For Buddhism, we have the following six perceptions: sight, hearing, smell, touch, taste, and mind. In her book “Small Bites: Mindfulness For Everyday Use”, she wrote:

“The Buddha points out that wherever there are perceptions, there will be deceptions, which will eventually lead to suffering. When you ask fifteen people the same question about the same situation, you’ll probably end up with fifteen different stories…So many arguments in relationships are caused by different perceptions. Instead of insisting on being right – an attitude that leads to suffering on both sides – you can simply smile at each other and say, ‘Oh we obviously have very different perceptions.’ Thich Nhat advises that you should always ask two questions about your perceptions: “Can I be sure that my perception is correct?’ and ‘Can I really be sure?’…Only mindfulness of your perceptions and an ongoing exchange with others will help you see how many different perceptions may actually exist in one situation.”

I have the experience – opening up to physical pain

In her book, “small bites: mindfulness for everyday use”, Annabelle Ziner wrote,

“Most of us have never been taught how to deal with physical pain in a positive way. (I agree with Annabelle) Emotional pain often arises as a result of physical pain, and this can cause us to suffer.
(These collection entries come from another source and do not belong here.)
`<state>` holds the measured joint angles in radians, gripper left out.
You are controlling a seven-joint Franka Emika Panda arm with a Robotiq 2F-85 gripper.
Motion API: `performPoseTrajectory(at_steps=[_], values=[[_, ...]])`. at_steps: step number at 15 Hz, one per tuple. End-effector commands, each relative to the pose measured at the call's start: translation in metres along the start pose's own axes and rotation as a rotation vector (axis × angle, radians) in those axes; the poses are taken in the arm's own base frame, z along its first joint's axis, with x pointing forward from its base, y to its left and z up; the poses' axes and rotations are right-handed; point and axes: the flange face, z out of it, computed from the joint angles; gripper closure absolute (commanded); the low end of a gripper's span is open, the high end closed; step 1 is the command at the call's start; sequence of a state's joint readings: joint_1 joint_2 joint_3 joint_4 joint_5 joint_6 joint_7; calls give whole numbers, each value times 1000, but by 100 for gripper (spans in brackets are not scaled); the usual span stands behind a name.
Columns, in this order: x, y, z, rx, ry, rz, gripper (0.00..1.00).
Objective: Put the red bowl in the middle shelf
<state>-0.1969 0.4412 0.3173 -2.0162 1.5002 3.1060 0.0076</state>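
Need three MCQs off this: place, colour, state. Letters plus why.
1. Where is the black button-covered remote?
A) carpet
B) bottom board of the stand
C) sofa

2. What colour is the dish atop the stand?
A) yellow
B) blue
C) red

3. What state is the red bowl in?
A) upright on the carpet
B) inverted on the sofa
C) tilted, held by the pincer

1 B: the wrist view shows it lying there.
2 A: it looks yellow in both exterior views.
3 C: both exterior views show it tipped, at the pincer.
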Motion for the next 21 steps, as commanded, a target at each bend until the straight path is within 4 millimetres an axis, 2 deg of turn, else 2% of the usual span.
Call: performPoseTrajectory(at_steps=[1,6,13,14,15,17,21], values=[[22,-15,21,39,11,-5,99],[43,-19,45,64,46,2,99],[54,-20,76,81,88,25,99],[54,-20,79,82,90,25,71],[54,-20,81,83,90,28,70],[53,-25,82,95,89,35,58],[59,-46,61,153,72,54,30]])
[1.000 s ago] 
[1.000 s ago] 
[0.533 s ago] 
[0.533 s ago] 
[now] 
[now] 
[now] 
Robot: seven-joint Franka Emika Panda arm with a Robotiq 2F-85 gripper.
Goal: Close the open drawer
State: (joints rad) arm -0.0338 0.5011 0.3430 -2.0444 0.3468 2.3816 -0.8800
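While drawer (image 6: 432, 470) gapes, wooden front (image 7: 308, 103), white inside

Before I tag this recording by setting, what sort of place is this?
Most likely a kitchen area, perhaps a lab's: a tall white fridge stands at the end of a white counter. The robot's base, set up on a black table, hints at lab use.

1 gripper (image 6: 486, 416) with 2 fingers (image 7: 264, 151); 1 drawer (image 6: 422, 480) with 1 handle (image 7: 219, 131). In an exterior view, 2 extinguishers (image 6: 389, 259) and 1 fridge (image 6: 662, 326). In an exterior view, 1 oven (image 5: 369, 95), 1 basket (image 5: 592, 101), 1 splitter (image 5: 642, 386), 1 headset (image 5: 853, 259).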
We suffer because our mind builds a resistance against the unpleasant feeling of physical pain. The mind says that this pain shouldn’t be there…No one can escape this fact. The body is not set up to exclusively produce pleasant feelings; there will also be unpleasant feelings…Adopting an open, compassionate attitude toward pain is one of the most important steps you can take toward suffering less….After you’ve carefully investigated pain, you can move your attention to a different or more distant area in your body where there neutral or pleasant sensations. For example, when you’re experiencing a headache you can focus instead on the sensations in your feet or hands. This helps enlarge your field of perception; the pain is no longer the only thing in your mind. You allow the pain a wide space in which it can exist with other sensations…At the end of the practice, you should be aware of feeling your entire body one more time and smile at it kindly…”

When we went to a dental clinic for teeth cleaning and filing, I used this method to cope with my pain. My head hurt a lot when I was suffering from COVID, the practice of this method in a mindful way helped me not only cope with the pain but also had the energy to take care of the other three people in the same house.